Er is geen standaard behandelingsprotocol voor mesenteric panniculitis. In kleine series zijn verschillende behandelingsschema’s voorgesteld, waaronder corticosteroïden, tamoxifen, colchicine, azathioprine, thalidomide, en cyclofosfamide. Corticosteroïden en andere immunosuppressieve middelen lijken de meest veelbelovende te zijn vanwege hun ontstekingsremmende effecten. Hoewel colchicine geen directe indicatie heeft voor de behandeling van pSS, is de werkzaamheid ervan bij de behandeling van mesenteriale panniculitis, in combinatie met corticosteroïden, aangetoond door Généreau et al. Gelukkig verbeterde onze patiënt met corticosteroïden en werd met succes overgegaan op colchicine.

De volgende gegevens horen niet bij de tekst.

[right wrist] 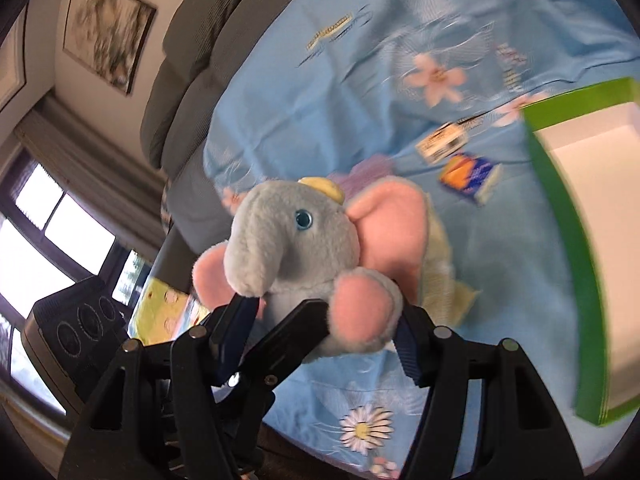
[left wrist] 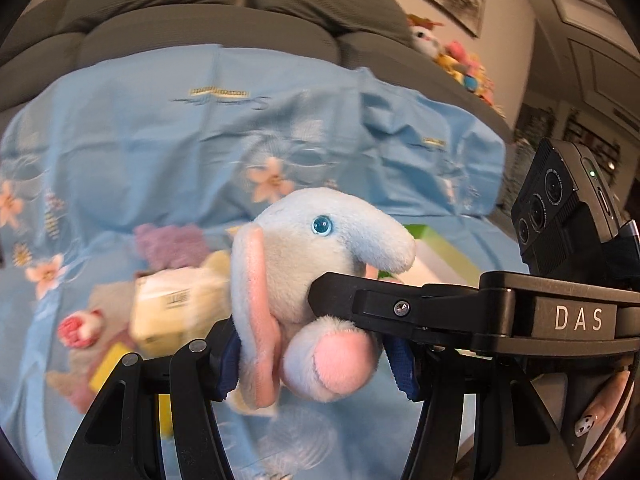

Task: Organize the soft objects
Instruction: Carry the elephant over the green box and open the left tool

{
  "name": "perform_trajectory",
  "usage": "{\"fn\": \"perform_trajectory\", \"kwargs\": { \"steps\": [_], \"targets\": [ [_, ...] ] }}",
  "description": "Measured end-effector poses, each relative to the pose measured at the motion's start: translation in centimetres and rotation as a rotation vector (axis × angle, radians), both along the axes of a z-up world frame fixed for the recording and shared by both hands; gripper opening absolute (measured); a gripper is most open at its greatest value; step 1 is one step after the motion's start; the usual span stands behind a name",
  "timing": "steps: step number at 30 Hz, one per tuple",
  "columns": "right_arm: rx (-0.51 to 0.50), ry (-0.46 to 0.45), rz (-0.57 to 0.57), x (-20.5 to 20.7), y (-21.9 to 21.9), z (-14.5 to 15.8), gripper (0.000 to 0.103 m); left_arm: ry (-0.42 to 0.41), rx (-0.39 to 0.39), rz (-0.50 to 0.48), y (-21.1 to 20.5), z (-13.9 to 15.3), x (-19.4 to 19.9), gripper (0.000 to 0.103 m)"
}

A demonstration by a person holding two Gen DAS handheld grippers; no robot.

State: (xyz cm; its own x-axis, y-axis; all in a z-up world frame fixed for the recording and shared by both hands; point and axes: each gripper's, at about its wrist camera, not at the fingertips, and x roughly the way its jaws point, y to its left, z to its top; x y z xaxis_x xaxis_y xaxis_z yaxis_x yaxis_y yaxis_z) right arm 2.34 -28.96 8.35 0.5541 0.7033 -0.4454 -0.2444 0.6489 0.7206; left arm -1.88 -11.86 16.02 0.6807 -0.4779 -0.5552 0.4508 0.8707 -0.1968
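A light blue plush elephant point(left wrist: 320, 264) with pink ears and feet is held in the air above the blue flowered cloth point(left wrist: 160, 152). My left gripper point(left wrist: 316, 372) is shut on its lower body. My right gripper point(right wrist: 324, 332) is shut on it too; in the left wrist view its black finger point(left wrist: 360, 300) presses the elephant's neck from the right. In the right wrist view the elephant point(right wrist: 296, 240) faces left with a yellow cap. A green-rimmed white box point(right wrist: 572, 216) lies at the right.
On the cloth lie a purple plush point(left wrist: 168, 240), a cream carton point(left wrist: 172, 308), a red-and-white toy point(left wrist: 76, 328) and a small orange-blue packet point(right wrist: 468, 176). A grey sofa back point(left wrist: 200, 12) stands behind. A heap of plush toys point(left wrist: 460, 60) lies at the sofa's right end.
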Motion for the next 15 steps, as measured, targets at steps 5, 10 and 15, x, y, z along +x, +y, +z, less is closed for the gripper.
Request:
{"fn": "perform_trajectory", "kwargs": {
  "steps": [5,10,15],
  "targets": [
    [-0.034,0.005,-0.107,-0.6,-4.3,-0.5,0.063,0.001,0.033,-0.077,-4.8,-0.5,0.7,0.061],
    [-0.040,0.034,-0.210,-1.0,-8.4,-1.6,0.063,0.018,0.046,-0.141,-9.1,-1.2,1.4,0.061],
    [-0.040,0.056,-0.307,-1.5,-12.1,-2.5,0.063,0.029,0.062,-0.208,-13.2,-2.0,1.7,0.061]
  ]
}}
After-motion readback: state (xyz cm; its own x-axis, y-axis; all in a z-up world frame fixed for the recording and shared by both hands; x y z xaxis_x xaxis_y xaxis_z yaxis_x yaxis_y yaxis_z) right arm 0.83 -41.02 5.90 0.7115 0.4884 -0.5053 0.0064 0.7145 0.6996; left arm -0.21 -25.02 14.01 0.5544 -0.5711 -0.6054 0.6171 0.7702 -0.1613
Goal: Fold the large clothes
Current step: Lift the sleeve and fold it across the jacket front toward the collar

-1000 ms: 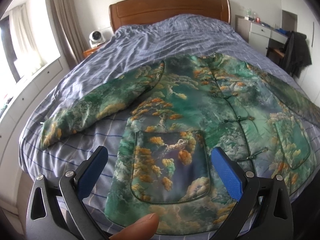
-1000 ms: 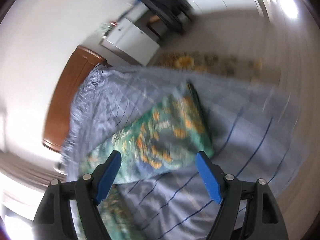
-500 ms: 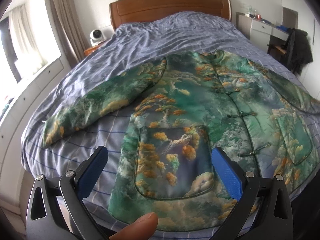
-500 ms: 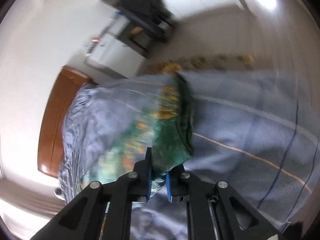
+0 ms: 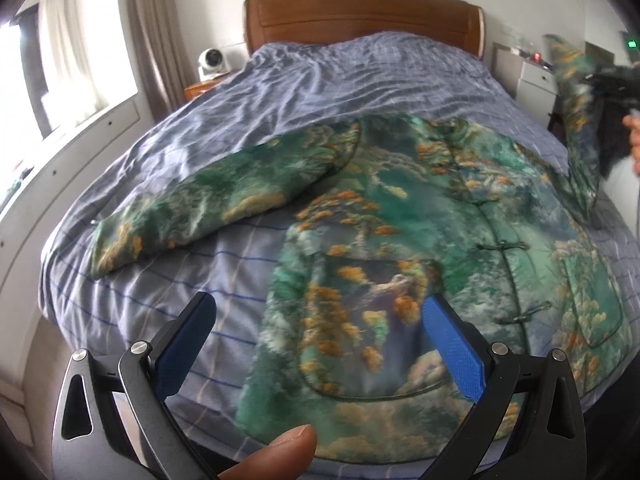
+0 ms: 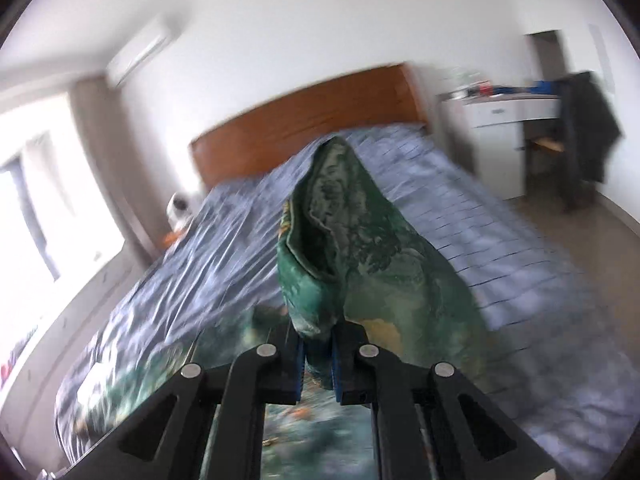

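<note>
A large green jacket (image 5: 420, 216) with orange and white landscape print lies face up on the bed, its left sleeve (image 5: 208, 204) stretched out to the left. My left gripper (image 5: 320, 340) is open and empty, hovering over the jacket's lower hem and pocket. My right gripper (image 6: 318, 364) is shut on the cuff of the right sleeve (image 6: 340, 248) and holds it lifted above the bed. In the left wrist view that raised sleeve (image 5: 576, 92) and the right gripper (image 5: 612, 80) show at the far right.
The bed has a blue checked cover (image 5: 340, 80) and a wooden headboard (image 5: 360, 16). A white fan (image 5: 212, 62) stands on a nightstand at the left. A white dresser (image 6: 504, 132) and a dark garment on a chair (image 6: 584, 132) stand at the right.
My right gripper closed on the right sleeve's cuff and lifted it up off the bed. My left gripper stayed open and shifted slightly over the hem.
</note>
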A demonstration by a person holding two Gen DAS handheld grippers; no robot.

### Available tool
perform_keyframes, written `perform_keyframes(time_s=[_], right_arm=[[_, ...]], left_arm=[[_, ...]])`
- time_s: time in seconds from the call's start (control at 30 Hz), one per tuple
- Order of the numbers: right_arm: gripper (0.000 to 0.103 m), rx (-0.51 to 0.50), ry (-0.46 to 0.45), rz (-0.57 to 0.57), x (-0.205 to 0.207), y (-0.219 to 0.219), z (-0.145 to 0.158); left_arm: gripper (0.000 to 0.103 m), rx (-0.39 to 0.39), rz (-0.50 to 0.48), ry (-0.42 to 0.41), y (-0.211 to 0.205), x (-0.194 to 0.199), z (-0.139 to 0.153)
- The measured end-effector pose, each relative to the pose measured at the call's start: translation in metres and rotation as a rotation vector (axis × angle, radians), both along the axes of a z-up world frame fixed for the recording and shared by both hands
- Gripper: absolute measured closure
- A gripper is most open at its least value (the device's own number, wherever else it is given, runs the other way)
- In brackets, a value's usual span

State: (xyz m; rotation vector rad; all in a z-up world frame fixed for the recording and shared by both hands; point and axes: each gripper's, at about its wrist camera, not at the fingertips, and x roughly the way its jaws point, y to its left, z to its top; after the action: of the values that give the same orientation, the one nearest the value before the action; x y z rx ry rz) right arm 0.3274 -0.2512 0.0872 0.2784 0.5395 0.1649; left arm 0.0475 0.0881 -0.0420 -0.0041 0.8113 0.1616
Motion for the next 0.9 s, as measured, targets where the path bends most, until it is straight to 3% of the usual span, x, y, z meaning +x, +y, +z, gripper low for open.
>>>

Dit geval toont het belang aan van het beschouwen van het syndroom van Sjögren als een onderliggend ziekteproces bij de evaluatie van patiënten met mesenterische panniculitis.
Belangenverstrengeling
De auteurs verklaren dat er geen concurrerende belangen zijn met betrekking tot de publicatie van dit artikel.